There on the cross is displayed the glory, the wisdom, the righteousness, the love, the justice, and the power of God (1 Cor. 1:18–31). And none of it looks anything like what you'd expect. Would you ever have thought a man dying on a cross was the definition of love? Yet this is how we know what love is (1 John 3:16). Would you ever have looked at the miscarriage of justice that was his trial and imagined that there, above all, is displayed the perfect justice of God? Yet God did it to demonstrate his justice (Rom. 3:26). Would you ever have dreamed that the Almighty would make the definitive display of his power there, nailed to a cross between common criminals? There seems to be nothing powerful about that man in the throes of death. Yet, hanging there, he is crushing the head of the Serpent, tying up the strong man, driving out the prince of this world, destroying death, putting the spiritual powers to open shame and triumphing over them. On the cross we see true, pure power, used as it should be: to bless. “And so,” wrote T. F. Torrance, “the cross with all its incredible meekness and patience and compassion is no deed of passive and beautiful heroism simply, but the most potent and aggressive deed that heaven and earth have ever known: the attack of God's holy love upon the inhumanity of man and the tyranny of evil, upon all the piled up contradiction of sin.”

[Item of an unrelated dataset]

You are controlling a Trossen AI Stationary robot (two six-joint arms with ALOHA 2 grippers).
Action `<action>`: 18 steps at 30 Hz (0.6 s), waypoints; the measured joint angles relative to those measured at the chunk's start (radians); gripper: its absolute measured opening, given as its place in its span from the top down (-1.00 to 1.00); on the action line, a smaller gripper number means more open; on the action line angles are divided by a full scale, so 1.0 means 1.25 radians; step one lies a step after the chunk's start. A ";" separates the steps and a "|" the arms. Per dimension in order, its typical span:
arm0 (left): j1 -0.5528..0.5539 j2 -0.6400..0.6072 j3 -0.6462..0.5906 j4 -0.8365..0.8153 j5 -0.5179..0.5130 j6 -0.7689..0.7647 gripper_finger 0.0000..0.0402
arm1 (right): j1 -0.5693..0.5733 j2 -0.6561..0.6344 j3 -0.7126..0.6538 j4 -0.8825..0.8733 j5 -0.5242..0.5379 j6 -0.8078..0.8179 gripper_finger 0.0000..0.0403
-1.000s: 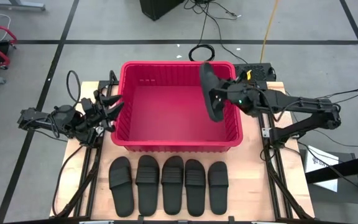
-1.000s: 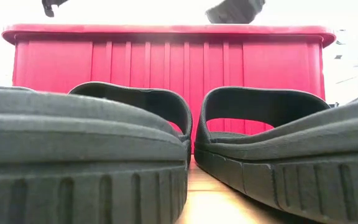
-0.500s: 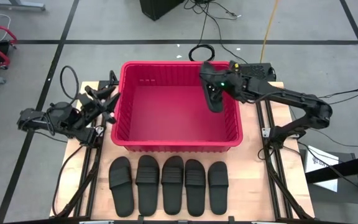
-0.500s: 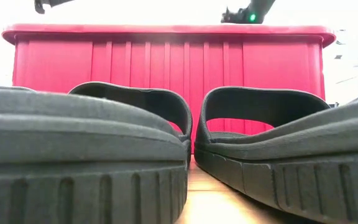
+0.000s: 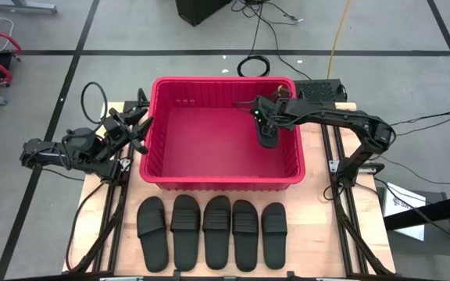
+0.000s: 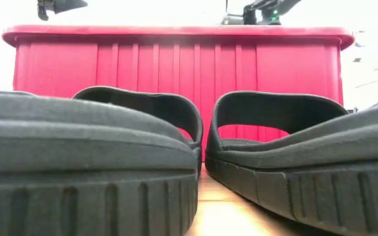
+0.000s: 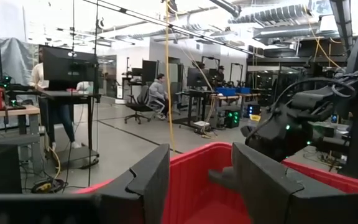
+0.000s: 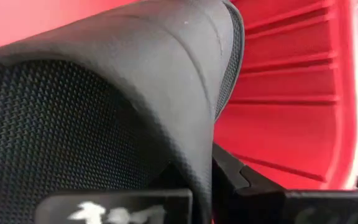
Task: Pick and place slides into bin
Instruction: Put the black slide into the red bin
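Slide (image 5: 267, 134) — black, matte, clamped in right pincer (image 5: 261, 117), arm stretched over bin (image 5: 162, 117) at 2 o'clock; left pincer (image 5: 135, 129) wide, idle at 9 o'clock.

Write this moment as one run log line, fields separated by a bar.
right gripper: shut on slide, inside bin | left gripper: open, beside bin | five slides in row on table
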 joint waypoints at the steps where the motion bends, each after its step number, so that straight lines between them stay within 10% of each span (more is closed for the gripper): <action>1: 0.000 0.000 0.000 0.000 0.001 0.001 0.11 | 0.000 0.008 0.000 0.000 0.000 0.002 0.97; 18: 0.000 0.000 0.000 0.008 0.004 -0.001 0.11 | -0.082 0.115 0.000 0.005 -0.040 -0.017 0.97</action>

Adam sought knowledge from the tree, and died; Christ died on his tree and won for us a knowledge altogether more wonderful: the knowledge of God. In other words, on the cross we are given not only the sweet salvation of God but the counterintuitive revelation of God. On the cross we see how humble, how self-giving, how perfectly generous and compassionate the living God is. That is why Luther wanted all thinking about God to be done in the shadow of the cross.

And all thinking about ourselves, in fact. For as the cross reveals God to us, so in the same moment it unmasks us. His light shows up our darkness. It happened first to the crowds in Jerusalem: their bloodthirsty fickleness and guilt were bared by his quiet innocence. And we fare no better. The humility of the Son of God, descending from glory to Golgotha, exposes our pride in all its foolishness, pettiness and ugliness. His use of power exposes our horrid abuse of it. His rampant kindness exposes our slovenly selfishness. His very graciousness judges us. His coming to save proves our need and our plight. In the cross we see not only God's goodness; we see our own perversion.

Michael Reeves is director of Union, a theological training initiative at Wales Evangelical School of Theology. Excerpted from Rejoicing in Christ by Michael Reeves. Copyright (c) 2015 by Michael Reeves. Used by permission of InterVarsity Press, Downers Grove, IL 60516.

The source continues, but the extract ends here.